Я сворачиваюсь в клубок, чтобы уменьшить урон от его ударов. В то же время я смутно осознаю громкий глухой удар, а затем боль резко прекращается.
Мое сознание сейчас подобно поршню, который вталкивает меня в комнату и выталкивает из нее. Должно быть, я приближаюсь к небесам… Я так сильно ощущаю присутствие Данте, эту ауру тьмы и опасности, которая сводит меня с ума. Чувствую его запах, такой сильный, такой мощный, такой мужественный. Клянусь, я даже слышу его голос, выкрикивающий нецензурные слова по-испански, которые пропитаны напряжением. На полу у кровати происходит какое-то движение, окрашенное дикостью, которая так хорошо мне знакома.…
Майами. Прошлый год. Данте.
Данте.
Движения на полу стихают. Мягкие руки гладят меня по волосам. Это прикосновение… такое нежное, такое желанное. Не такое, как ранее. Это песня о любви, которая воссоединяется с моим сердцем.
— Ив, ангел мой, mi alma, ты меня слышишь? Пожалуйста, детка. Мне нужно услышать твой голос.
Я со вздохом возвращаюсь в полное сознание.
— Данте?
— Спасибо, черт возьми!
Он здесь. Он действительно здесь. Он стоит на коленях на кровати рядом со мной. Он прижимается своим лбом к моему, пока его тепло, как жизненная сила, возвращает меня к нему.
Я начинаю плакать. Громкие болезненные рыдания облегчения. Он так хорошо выглядит и пахнет. Моя любовь. Мое все.
— Ты вернулся ко мне. Ты вернулся ко мне.
— Мне жаль, Ив. Мне так чертовски жаль. Простишь ли ты меня когда-нибудь? Твое лицо, мой ангел… Посмотри, что он сделал с твоим прекрасным лицом, — его голос срывается на стон. Он выглядит
Приподнимая свои ноющие плечи с кровати, я прижимаю его к своей груди, смачивая черные волосы своими слезами.
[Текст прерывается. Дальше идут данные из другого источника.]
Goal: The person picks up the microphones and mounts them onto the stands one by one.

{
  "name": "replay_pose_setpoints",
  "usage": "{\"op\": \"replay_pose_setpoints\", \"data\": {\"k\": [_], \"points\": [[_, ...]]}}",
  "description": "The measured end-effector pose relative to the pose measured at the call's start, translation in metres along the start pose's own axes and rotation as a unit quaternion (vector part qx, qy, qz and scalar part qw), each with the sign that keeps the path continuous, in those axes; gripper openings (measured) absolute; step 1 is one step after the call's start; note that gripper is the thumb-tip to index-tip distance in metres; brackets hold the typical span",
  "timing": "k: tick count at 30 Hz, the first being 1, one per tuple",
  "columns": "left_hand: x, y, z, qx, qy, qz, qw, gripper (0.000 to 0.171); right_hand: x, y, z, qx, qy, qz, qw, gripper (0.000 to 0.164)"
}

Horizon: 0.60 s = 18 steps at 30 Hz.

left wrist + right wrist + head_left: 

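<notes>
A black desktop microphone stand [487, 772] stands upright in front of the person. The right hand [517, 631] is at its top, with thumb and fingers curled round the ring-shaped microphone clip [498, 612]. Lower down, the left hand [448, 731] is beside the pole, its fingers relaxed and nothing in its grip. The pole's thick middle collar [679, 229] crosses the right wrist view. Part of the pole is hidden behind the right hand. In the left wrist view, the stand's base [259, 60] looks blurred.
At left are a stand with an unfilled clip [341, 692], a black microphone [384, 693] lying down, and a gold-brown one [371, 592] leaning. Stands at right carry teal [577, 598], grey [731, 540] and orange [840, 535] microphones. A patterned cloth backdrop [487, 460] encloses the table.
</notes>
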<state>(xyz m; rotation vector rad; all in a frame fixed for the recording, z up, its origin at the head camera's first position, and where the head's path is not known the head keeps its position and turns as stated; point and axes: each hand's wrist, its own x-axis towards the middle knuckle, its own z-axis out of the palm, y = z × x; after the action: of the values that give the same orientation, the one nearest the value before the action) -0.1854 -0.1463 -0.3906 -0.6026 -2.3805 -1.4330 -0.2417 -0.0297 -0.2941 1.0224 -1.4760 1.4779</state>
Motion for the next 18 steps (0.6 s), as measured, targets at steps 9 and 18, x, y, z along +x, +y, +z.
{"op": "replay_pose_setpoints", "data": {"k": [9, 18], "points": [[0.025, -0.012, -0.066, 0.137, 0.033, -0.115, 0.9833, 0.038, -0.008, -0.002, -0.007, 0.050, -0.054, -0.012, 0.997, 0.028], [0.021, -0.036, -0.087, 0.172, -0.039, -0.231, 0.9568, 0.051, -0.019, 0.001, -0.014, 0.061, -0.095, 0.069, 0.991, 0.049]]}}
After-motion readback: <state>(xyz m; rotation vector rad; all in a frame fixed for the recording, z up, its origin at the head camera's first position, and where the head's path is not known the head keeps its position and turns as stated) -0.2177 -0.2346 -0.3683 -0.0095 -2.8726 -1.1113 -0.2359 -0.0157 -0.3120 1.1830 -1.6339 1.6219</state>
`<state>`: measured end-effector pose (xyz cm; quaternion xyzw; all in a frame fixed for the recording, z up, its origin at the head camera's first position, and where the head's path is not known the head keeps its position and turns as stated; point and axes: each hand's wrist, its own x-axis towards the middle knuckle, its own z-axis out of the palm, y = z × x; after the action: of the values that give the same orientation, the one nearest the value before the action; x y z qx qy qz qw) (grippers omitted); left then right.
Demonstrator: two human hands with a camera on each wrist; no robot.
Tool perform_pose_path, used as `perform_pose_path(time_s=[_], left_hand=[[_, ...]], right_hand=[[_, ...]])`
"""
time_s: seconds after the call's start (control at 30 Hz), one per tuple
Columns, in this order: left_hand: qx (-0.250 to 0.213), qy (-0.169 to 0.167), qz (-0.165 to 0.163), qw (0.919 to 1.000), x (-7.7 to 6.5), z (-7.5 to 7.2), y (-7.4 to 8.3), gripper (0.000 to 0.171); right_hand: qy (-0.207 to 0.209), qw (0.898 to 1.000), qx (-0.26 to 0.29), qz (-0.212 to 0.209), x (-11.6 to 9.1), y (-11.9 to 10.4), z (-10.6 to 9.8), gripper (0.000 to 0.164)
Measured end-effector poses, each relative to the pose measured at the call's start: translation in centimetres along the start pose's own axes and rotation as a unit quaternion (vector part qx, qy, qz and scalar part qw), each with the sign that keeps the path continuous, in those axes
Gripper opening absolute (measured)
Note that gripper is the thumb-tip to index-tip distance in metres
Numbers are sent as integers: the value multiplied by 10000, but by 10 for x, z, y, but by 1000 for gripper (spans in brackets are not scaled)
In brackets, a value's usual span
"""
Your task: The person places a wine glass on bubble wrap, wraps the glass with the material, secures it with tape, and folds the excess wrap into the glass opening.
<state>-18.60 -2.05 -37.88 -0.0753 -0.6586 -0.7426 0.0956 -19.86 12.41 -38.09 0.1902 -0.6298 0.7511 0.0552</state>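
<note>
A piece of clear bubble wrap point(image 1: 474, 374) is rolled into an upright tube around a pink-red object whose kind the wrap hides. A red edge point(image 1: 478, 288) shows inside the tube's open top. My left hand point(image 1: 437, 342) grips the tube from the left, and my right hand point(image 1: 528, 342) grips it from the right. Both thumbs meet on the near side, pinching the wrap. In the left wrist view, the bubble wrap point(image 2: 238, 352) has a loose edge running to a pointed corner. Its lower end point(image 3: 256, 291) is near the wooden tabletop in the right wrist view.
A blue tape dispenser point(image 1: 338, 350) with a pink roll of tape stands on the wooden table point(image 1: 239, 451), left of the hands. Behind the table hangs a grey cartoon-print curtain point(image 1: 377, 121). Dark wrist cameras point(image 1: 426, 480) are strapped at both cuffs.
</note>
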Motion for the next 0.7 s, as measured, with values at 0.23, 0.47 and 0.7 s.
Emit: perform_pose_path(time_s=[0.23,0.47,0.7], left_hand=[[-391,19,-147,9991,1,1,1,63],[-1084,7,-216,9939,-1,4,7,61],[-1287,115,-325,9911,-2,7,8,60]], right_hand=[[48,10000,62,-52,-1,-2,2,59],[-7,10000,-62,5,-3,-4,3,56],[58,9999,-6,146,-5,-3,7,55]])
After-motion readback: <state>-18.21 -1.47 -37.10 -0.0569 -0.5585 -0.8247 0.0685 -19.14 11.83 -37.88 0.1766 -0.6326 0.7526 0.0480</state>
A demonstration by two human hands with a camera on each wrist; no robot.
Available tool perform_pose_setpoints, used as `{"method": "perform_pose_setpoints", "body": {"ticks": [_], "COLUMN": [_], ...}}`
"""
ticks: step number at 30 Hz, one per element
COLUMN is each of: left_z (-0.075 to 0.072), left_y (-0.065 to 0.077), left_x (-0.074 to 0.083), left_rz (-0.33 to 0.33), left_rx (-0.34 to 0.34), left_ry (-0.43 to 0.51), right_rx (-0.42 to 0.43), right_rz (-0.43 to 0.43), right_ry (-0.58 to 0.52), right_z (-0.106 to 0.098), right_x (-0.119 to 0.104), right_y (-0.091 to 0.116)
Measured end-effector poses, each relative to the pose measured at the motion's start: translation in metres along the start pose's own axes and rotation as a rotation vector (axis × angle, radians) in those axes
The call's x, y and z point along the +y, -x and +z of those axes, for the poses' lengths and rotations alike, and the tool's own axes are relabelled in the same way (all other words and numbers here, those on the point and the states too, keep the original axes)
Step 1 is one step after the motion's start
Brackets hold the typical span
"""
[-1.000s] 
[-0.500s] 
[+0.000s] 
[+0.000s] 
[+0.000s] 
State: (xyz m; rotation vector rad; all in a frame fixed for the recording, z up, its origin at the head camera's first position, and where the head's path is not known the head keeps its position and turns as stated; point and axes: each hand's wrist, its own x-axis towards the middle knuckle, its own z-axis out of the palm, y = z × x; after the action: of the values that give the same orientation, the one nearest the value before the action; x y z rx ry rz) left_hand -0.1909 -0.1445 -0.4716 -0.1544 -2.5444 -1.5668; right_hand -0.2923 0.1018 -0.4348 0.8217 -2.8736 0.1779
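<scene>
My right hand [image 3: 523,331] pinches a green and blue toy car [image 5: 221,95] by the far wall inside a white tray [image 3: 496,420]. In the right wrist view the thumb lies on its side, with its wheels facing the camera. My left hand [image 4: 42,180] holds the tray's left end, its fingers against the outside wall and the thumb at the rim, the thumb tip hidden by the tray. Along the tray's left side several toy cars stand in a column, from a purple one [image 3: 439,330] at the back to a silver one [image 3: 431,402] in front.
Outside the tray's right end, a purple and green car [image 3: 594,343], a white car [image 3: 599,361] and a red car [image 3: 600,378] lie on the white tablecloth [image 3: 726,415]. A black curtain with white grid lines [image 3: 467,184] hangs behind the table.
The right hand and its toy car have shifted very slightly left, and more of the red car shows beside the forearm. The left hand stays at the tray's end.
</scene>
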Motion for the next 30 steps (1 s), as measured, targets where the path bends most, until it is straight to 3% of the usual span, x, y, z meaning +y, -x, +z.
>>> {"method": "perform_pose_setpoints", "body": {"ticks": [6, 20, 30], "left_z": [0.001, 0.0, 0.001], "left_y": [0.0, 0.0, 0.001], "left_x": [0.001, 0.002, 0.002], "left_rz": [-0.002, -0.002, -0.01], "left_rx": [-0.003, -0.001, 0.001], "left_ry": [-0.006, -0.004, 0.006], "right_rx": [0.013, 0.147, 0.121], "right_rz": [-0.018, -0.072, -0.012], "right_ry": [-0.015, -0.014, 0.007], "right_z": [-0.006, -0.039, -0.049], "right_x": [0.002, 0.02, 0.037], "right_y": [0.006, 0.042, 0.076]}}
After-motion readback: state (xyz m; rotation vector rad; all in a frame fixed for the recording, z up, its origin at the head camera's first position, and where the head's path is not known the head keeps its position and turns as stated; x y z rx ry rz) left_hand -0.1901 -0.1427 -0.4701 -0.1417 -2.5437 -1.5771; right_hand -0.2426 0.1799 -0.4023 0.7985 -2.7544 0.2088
Теперь я в более ясном сознании. Ощущаю отвратительную вонь под его запахом и мускусный запах этой комнаты. Красный. Все красное. Его руки, лицо, белые простыни…
— Где он? — шепчу я. Данте отстраняется в сторону, открывая вид на неподвижное тело нападавшего на меня. — Он мертв?
— Скоро будет. Я хочу, чтобы его последние минуты на этой земле были испытанием тех мук, которые он причинил тебе… которые причинил тебе я.
Данте спокойно снимает с меня браслет, ожерелье и заколку для волос, те, в которых находятся камеры, и кладет их в карман. Горечь моей неудачи почти невыносима.
Все это было напрасно.
Почти.
— Я хочу прикончить его, — тихо говорю.
Мы долго смотрим друг другу в глаза, дрожь понимания соединяет нас, как сильнейший ток.
— Мой ангел мщения, — бормочет он, в конце концов, поднимая с пола окровавленный нож и протягивая его мне.
Морщась, я спускаю ноги с кровати. Русский, умирая, лежит в багровом море, слюна пузырится в уголках его рта, когда он борется за каждый последний гнилостный вдох. Я все еще чувствую, как его пальцы пачкают мою кожу, когда поднимаюсь на ноги и встаю, возвышаясь над ним.
— Сделай это, — говорит Данте — как всегда, дьявол, у меня на плече. Я думаю обо всех женщинах, которым причинил боль русский, и ангел на другом плече оборачивается и убегает. И все же я колеблюсь. — Воткни его ему в сердце, mi alma. Нам нужно идти…
Но у меня никогда не было на это шанса.
Совершая свой последний поступок в этом мире, русский внезапно заваливается набок, выбивая у меня из-под ног воздух.
— Umri, blyat’! — кричит он.
Моя реакция инстинктивна, когда я падаю в его сторону, нанося удар по его открытой яремной вене и обрызгивая нас обоих кровью. Он падает обратно на пол булькающим трупом, а я в третий раз падаю на колени, осколки боли рикошетят вверх по моим ногам.
Тишина.
Я поднимаю взгляд на Данте, тяжело дыша. Он стоит в метре от меня с пистолетом в руке. Он вытащил его, как только русский задвигался, но я была быстрее. Его темные глаза наполнены жидким огнем, сравнимым только с таким же огнем в моих. Я ничего не чувствовала, когда убивала Эмилио, но на этот раз по моим венам течет нечто первобытное; нечто, чего я никогда раньше не пробовала. Нечто, что мне отчаянно нужно насытить.
Прежде чем я успеваю опомниться, Данте поднимает меня на ноги за руки и с силой прижимает к ближайшей стене. Мое избитое тело взрывается от боли, когда он обрушивает свои губы на мои, но ноющая боль между ног вытесняет все это.
— Прекрасна, — стонет он мне в рот, задирая то, что осталось от моего платья, до бедер. — Так чертовски прекрасна.
Я хнычу от того удовольствия, которое испытываю от его гордости, и мы тремся друг о друга, как дикие животные, оставляя пятна крови по всей стене и наслаждаясь хаосом, который мы сами создали.